== WHAT IS NEEDED ==
What you return should match the data word for word, minus the images.

== PROVIDED DATA ==
========

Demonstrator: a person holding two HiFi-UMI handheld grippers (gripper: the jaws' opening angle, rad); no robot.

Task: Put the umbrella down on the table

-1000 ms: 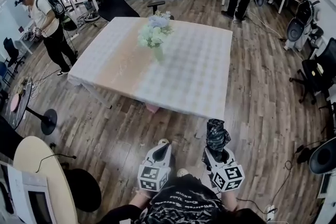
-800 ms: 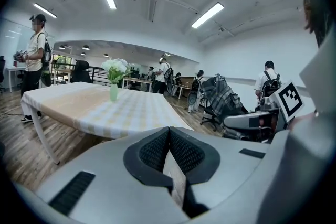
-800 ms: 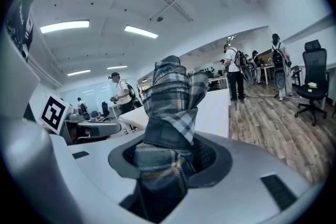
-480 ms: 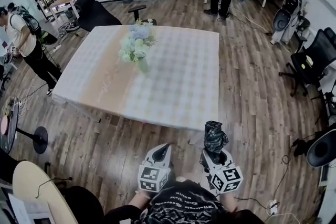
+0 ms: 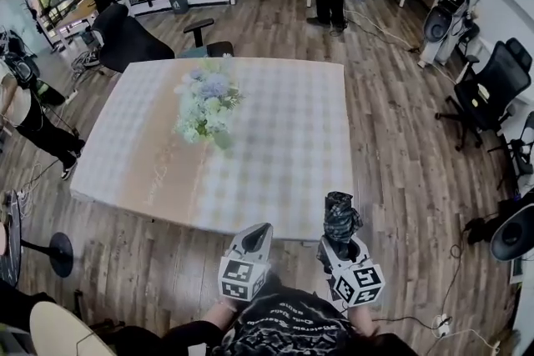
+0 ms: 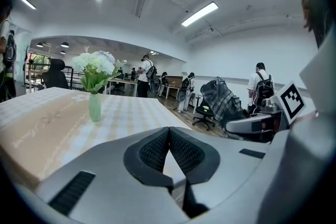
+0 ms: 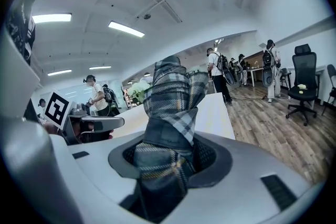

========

== RESPONSE TO THE EXERCISE ==
Demonstrator: a person holding two HiFi-UMI handheld grippers (gripper: the jaws' opening angle, rad); no robot.

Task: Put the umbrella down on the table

-1000 ms: 
-800 ms: 
-800 ms: 
-480 ms: 
+0 ms: 
+0 ms: 
+0 ms: 

Nothing remains to be added to the answer.